Exercise material Block Start

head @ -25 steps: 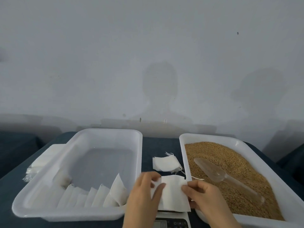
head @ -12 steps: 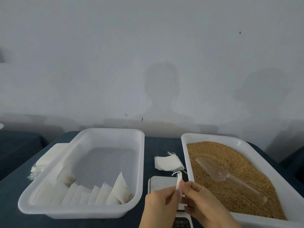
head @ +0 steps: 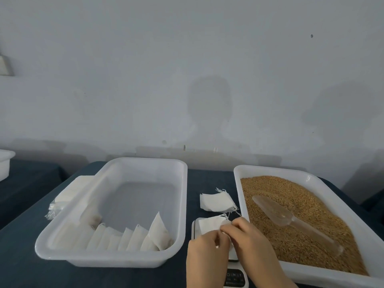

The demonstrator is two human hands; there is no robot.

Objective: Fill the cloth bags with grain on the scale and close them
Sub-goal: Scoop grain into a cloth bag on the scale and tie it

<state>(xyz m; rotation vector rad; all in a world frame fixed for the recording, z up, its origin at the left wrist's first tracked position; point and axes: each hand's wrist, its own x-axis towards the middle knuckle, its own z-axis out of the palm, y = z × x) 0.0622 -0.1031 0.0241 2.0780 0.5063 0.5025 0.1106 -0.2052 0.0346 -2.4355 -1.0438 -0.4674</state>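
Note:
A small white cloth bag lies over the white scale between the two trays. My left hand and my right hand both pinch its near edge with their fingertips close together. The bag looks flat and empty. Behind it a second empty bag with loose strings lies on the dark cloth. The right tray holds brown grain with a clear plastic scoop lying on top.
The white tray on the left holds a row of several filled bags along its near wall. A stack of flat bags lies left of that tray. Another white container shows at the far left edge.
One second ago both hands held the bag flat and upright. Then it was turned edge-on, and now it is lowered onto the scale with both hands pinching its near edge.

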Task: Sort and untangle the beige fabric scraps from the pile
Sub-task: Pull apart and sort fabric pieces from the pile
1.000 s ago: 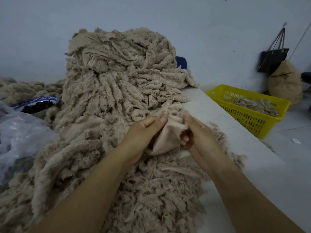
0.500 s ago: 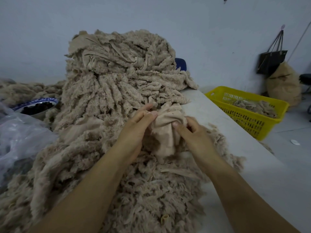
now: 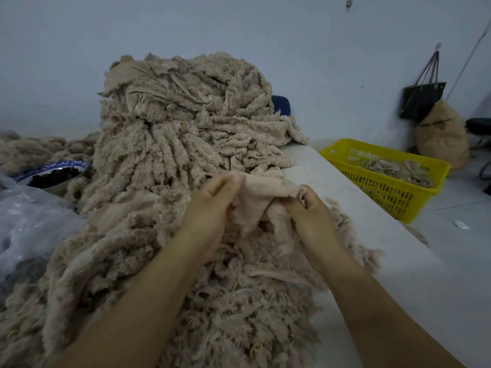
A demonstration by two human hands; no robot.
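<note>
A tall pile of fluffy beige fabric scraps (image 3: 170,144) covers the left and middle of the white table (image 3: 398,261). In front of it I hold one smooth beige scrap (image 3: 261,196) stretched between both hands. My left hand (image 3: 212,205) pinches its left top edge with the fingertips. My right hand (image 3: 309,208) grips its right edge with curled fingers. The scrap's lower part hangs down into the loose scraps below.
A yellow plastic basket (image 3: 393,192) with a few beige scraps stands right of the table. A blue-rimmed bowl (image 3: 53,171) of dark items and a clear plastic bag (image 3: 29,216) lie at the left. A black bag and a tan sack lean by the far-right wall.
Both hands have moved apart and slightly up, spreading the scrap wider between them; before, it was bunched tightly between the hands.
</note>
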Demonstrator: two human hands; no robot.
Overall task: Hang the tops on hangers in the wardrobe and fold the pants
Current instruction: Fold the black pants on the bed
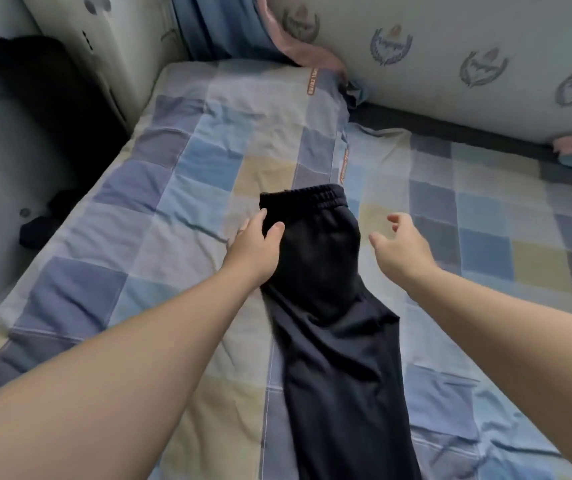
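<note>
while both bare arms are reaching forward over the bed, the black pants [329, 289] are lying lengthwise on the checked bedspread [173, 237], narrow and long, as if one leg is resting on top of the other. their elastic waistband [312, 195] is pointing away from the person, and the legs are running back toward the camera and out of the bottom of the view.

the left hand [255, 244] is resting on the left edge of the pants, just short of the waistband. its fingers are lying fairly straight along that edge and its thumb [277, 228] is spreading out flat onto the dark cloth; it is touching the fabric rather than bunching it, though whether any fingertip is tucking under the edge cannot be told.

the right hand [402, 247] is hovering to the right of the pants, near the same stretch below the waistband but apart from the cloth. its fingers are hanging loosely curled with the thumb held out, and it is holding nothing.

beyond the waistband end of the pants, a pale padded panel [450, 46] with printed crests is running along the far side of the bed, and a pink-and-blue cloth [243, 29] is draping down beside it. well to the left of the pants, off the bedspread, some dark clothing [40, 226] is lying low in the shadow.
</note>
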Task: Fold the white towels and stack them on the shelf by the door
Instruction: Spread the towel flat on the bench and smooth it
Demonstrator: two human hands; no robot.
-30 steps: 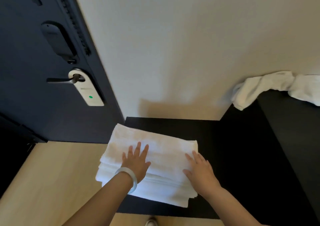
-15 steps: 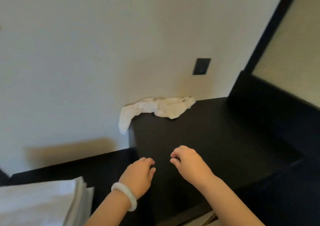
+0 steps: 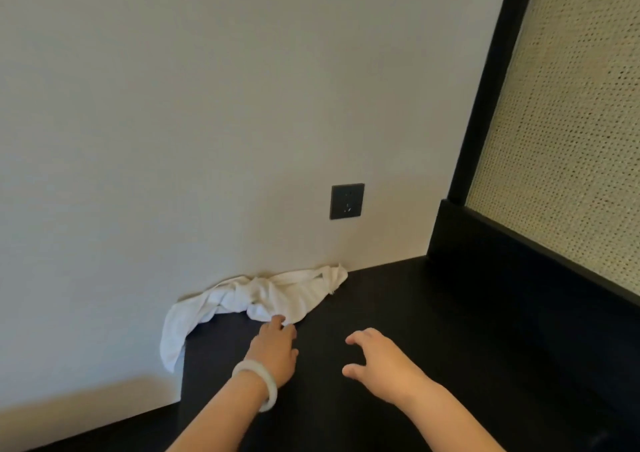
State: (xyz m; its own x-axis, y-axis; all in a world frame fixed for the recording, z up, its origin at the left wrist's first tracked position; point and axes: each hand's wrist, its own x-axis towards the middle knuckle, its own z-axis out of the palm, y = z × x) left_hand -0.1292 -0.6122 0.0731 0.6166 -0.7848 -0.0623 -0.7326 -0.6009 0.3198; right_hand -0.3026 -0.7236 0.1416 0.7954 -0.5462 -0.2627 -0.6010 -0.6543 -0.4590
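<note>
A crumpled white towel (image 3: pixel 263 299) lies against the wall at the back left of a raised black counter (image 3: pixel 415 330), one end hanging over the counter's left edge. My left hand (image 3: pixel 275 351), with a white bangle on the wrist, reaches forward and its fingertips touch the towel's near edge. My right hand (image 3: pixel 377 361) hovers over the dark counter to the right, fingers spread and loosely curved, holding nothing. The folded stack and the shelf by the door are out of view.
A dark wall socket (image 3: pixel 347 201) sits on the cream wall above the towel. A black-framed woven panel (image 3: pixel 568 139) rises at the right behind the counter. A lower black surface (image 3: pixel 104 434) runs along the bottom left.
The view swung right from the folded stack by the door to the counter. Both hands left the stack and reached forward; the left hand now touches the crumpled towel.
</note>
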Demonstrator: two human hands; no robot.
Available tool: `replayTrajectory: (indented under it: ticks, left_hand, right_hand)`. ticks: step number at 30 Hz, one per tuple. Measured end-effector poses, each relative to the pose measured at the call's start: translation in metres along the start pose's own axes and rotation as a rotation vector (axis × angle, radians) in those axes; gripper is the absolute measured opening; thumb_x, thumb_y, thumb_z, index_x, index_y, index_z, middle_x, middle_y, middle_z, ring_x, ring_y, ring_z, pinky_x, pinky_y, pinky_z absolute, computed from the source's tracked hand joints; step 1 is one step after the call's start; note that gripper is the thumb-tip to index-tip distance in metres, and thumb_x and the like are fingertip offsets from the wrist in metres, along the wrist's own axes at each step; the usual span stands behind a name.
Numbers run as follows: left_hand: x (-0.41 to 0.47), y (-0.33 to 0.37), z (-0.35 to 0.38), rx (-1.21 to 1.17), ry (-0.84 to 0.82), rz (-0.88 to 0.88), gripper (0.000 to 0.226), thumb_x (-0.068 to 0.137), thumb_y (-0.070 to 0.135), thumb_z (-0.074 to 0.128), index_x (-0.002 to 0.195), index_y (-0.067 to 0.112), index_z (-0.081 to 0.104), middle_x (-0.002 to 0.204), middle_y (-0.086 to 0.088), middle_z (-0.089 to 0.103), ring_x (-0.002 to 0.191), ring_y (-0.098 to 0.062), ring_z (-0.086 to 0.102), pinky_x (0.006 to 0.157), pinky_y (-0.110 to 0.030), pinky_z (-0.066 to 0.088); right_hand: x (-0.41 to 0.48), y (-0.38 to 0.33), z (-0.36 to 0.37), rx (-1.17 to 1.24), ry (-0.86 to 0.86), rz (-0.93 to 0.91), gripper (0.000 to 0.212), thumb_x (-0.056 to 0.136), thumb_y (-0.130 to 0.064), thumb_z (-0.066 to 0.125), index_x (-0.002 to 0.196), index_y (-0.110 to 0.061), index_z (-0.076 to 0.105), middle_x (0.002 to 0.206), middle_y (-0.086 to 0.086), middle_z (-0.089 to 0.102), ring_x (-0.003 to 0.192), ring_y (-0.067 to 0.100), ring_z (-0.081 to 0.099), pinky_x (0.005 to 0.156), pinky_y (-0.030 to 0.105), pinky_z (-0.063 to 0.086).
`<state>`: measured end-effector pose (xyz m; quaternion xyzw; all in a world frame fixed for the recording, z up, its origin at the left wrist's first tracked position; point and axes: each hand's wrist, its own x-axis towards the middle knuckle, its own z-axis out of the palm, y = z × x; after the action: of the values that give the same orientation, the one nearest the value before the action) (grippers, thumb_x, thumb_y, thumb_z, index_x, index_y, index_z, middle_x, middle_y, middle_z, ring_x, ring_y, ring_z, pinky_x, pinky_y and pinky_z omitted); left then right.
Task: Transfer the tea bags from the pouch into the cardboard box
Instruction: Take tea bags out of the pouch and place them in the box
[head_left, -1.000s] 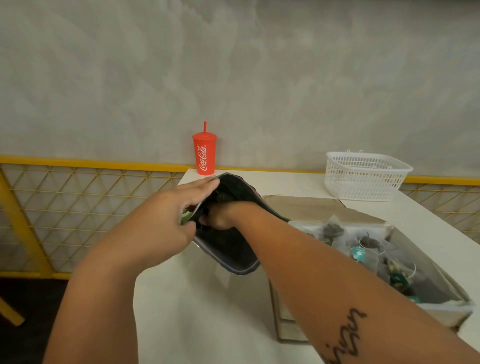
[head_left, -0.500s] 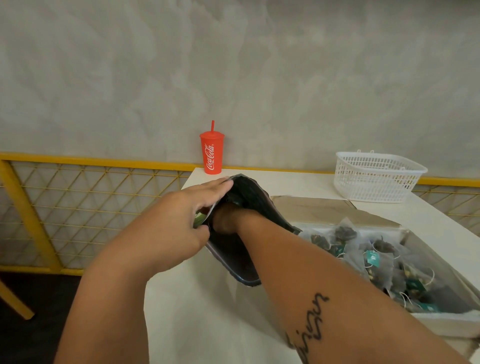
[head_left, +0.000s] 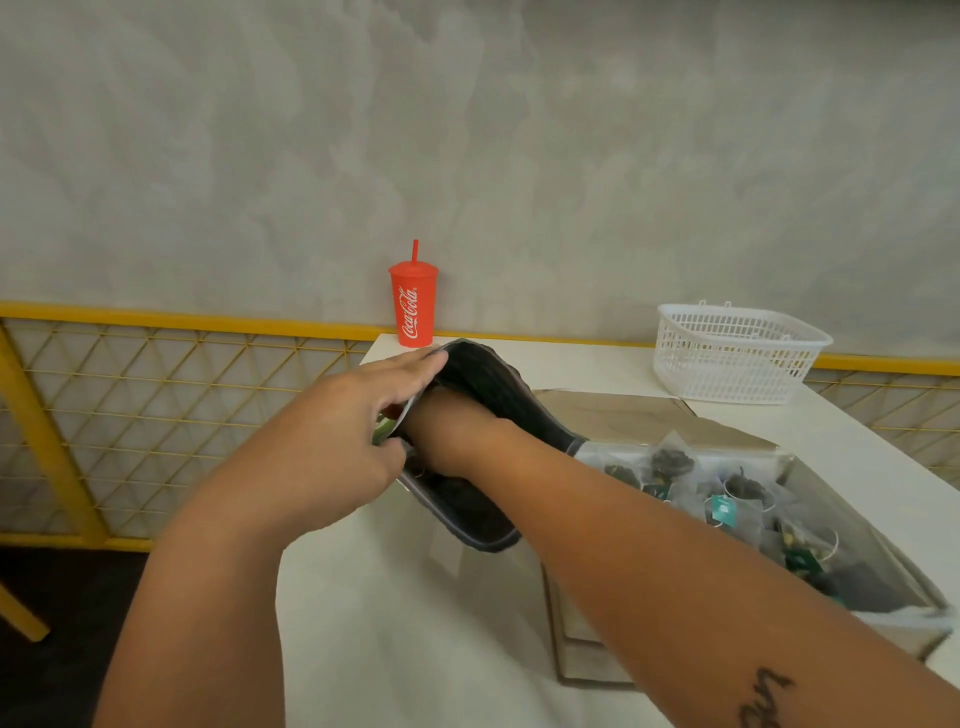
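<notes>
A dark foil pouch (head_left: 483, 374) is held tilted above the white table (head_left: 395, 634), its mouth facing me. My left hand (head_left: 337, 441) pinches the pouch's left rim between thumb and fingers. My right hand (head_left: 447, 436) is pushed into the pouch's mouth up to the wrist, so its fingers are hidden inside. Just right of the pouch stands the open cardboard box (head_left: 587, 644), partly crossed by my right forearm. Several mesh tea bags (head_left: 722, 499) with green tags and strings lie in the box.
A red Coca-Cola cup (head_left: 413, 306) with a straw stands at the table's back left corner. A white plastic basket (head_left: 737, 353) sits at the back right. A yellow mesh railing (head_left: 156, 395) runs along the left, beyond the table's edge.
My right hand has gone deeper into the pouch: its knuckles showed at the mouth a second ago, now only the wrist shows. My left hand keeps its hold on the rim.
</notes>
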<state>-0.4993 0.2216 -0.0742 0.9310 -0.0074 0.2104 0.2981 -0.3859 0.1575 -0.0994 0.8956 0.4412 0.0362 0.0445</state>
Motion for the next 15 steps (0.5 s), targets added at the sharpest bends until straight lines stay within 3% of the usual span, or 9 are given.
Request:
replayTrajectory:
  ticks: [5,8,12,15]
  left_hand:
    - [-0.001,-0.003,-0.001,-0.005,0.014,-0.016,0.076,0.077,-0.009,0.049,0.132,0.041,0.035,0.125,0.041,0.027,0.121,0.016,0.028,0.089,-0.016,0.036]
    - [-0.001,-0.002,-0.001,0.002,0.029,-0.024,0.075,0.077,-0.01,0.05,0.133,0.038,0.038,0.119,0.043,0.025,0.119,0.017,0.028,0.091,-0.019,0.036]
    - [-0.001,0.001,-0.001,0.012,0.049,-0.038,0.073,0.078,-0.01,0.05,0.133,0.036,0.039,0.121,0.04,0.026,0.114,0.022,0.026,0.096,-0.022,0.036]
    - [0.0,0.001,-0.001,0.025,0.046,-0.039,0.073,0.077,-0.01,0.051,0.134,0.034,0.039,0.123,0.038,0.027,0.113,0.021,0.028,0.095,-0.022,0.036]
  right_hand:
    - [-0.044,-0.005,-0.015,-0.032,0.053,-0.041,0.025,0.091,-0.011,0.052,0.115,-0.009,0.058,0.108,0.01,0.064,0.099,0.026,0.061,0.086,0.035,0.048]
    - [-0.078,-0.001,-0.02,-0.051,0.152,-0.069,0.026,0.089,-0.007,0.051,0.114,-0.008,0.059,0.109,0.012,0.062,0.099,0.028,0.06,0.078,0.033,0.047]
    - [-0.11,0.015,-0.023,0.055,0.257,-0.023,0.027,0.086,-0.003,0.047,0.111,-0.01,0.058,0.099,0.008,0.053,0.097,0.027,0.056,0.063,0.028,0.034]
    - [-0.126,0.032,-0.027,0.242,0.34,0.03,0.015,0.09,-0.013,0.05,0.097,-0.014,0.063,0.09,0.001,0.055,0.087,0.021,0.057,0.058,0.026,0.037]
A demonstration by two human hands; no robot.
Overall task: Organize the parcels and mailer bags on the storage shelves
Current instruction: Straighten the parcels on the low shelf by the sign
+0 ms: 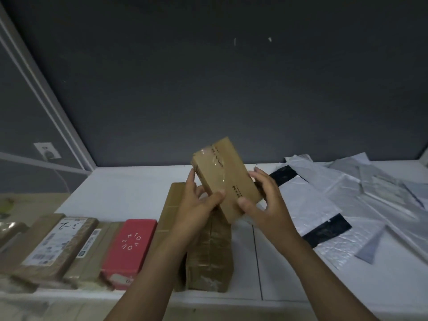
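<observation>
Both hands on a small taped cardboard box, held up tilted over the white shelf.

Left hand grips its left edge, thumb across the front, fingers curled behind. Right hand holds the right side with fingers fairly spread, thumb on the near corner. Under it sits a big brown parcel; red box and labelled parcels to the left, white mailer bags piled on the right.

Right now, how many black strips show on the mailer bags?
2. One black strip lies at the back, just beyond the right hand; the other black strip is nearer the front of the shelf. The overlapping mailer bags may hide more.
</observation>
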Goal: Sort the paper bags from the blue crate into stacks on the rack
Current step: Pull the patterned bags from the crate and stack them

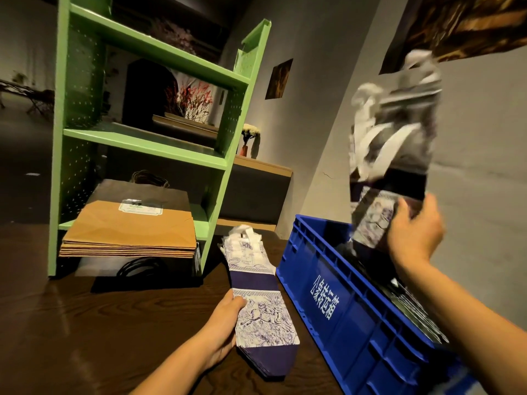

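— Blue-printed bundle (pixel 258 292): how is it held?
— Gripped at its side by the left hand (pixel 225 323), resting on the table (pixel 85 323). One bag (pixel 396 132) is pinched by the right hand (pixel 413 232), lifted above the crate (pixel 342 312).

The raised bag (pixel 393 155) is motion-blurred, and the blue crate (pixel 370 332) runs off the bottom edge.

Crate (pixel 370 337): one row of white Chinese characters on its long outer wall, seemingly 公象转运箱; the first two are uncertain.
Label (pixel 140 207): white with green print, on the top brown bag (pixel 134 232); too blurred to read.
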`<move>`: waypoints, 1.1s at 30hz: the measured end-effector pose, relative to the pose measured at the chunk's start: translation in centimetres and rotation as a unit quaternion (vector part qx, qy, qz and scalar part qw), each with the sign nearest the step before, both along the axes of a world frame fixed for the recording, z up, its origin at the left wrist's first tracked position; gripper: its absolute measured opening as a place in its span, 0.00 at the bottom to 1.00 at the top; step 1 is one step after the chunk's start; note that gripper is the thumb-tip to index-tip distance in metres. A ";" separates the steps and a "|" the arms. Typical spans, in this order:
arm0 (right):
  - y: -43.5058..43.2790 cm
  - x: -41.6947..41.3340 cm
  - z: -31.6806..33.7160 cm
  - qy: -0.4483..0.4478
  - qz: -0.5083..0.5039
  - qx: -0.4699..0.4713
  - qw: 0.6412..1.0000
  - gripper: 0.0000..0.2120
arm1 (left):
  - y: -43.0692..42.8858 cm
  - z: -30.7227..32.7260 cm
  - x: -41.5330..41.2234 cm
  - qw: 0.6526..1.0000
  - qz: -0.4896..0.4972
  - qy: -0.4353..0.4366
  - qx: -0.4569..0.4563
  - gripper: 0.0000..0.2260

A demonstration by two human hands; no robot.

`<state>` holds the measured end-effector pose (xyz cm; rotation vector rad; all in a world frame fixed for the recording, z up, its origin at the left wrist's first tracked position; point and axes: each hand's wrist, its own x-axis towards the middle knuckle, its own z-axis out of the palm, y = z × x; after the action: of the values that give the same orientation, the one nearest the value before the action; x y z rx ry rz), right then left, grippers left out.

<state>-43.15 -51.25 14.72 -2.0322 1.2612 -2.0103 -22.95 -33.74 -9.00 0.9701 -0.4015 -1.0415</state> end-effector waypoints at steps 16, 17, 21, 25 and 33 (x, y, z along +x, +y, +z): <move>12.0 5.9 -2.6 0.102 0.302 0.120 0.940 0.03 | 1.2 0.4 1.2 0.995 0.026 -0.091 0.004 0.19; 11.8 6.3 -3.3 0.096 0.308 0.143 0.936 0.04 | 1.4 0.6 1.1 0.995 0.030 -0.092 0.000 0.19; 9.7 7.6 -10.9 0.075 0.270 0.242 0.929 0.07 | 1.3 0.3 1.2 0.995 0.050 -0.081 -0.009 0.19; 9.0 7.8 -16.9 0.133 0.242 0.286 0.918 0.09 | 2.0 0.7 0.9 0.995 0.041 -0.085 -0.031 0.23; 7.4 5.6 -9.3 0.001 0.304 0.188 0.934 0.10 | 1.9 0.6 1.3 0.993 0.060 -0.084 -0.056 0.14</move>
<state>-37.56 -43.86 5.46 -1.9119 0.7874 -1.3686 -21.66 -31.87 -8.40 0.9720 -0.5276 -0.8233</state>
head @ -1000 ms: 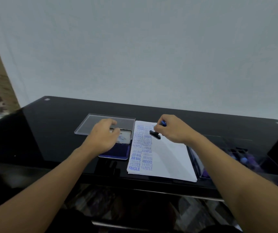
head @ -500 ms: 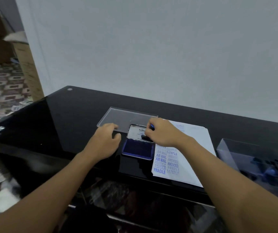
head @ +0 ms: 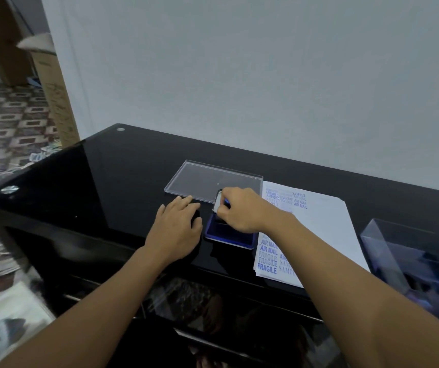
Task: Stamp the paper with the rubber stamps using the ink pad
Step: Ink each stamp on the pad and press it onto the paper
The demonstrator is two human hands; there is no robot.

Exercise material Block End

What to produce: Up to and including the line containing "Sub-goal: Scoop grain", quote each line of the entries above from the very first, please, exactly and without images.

Answer space:
head @ -25 steps: 
head @ -12 steps: 
head @ +0 steps: 

The demonstrator is two human hands; there is no robot.

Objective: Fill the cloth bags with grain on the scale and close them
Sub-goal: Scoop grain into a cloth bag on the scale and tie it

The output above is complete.